### Work required
Across the listing below, how many lines contain "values"? Answer with the number and nothing else.

### Given data

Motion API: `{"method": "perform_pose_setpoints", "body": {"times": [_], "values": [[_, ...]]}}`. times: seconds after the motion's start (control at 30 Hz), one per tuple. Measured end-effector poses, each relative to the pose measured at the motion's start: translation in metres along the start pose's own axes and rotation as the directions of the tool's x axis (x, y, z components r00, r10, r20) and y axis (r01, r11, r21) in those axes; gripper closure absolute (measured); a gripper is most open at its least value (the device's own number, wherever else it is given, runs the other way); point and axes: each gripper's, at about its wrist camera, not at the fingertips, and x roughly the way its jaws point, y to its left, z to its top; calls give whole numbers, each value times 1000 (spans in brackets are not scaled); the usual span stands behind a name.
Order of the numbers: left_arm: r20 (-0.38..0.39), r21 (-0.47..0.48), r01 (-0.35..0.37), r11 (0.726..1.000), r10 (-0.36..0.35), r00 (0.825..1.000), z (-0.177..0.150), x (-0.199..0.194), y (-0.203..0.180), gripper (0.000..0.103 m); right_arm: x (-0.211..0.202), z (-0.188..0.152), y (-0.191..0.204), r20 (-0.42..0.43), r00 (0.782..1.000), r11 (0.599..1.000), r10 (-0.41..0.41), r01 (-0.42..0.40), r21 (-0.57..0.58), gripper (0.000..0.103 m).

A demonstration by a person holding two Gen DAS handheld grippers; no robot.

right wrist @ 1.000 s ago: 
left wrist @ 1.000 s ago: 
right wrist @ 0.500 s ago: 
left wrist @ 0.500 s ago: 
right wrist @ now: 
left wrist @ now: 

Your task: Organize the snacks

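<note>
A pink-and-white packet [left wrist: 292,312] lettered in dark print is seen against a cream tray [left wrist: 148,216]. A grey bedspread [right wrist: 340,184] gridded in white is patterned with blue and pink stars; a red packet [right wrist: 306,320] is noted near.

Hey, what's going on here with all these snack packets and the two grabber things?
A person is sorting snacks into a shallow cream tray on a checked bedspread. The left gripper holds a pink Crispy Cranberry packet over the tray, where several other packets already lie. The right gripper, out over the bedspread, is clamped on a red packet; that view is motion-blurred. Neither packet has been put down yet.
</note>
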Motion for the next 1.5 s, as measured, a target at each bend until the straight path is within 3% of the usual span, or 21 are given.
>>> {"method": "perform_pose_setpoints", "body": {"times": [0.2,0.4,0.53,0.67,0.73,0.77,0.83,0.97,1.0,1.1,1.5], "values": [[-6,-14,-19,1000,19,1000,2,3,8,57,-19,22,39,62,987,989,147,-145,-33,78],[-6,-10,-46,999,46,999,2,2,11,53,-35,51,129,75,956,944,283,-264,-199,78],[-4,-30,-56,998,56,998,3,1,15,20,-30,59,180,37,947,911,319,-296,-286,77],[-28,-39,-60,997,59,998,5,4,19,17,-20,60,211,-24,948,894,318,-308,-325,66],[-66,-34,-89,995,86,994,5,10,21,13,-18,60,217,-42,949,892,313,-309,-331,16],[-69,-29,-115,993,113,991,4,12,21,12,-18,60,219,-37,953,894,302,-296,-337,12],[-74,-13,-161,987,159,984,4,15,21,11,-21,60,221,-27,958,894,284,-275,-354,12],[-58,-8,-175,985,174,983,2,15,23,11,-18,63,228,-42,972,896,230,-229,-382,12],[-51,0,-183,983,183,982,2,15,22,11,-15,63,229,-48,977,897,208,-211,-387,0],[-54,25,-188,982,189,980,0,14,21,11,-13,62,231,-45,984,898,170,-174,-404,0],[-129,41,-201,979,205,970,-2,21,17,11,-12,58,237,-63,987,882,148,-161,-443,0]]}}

### Your response
2